### ACTIVITY
Every line of the material is to be repeated exactly as it stands.

### DATA SHOWN
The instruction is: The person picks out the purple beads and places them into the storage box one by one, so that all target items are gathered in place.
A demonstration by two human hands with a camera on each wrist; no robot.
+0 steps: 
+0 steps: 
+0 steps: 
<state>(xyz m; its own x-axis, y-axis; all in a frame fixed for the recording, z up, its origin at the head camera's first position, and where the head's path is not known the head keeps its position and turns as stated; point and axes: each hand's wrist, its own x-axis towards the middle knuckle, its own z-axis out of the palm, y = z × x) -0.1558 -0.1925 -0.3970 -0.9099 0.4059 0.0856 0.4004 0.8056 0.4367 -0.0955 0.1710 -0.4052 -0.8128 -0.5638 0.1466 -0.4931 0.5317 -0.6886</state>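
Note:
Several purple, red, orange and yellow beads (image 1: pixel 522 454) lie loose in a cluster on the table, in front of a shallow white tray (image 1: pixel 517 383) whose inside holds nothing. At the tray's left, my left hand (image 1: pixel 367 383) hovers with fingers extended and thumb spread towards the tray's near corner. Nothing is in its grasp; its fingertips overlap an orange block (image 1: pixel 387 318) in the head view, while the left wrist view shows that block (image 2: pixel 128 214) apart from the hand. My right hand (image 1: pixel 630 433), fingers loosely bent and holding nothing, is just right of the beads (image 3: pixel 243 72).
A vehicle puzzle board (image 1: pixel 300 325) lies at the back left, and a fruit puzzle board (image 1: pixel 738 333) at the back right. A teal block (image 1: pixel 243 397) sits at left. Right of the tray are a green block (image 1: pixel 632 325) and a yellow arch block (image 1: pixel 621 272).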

### SOLUTION TO THE EXERCISE
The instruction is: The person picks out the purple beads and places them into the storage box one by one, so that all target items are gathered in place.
A demonstration by two human hands with a camera on each wrist; no robot.
+0 steps: 
+0 steps: 
+0 steps: 
<state>(xyz m; its own x-axis, y-axis; all in a frame fixed for the recording, z up, its origin at the head camera's first position, and where the head's path is not known the head keeps its position and turns as stated; point and axes: each hand's wrist, its own x-axis towards the middle knuckle, its own z-axis out of the palm, y = z × x) -0.1558 -0.1925 -0.3970 -0.9099 0.4059 0.0856 0.4004 0.8056 0.4367 -0.0955 0.1710 -0.4052 -0.8128 -0.5638 0.1466 -0.4931 0.5317 -0.6886</state>
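Note:
Several purple, red, orange and yellow beads (image 1: pixel 522 454) lie loose in a cluster on the table, in front of a shallow white tray (image 1: pixel 517 383) whose inside holds nothing. At the tray's left, my left hand (image 1: pixel 367 383) hovers with fingers extended and thumb spread towards the tray's near corner. Nothing is in its grasp; its fingertips overlap an orange block (image 1: pixel 387 318) in the head view, while the left wrist view shows that block (image 2: pixel 128 214) apart from the hand. My right hand (image 1: pixel 630 433), fingers loosely bent and holding nothing, is just right of the beads (image 3: pixel 243 72).
A vehicle puzzle board (image 1: pixel 300 325) lies at the back left, and a fruit puzzle board (image 1: pixel 738 333) at the back right. A teal block (image 1: pixel 243 397) sits at left. Right of the tray are a green block (image 1: pixel 632 325) and a yellow arch block (image 1: pixel 621 272).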

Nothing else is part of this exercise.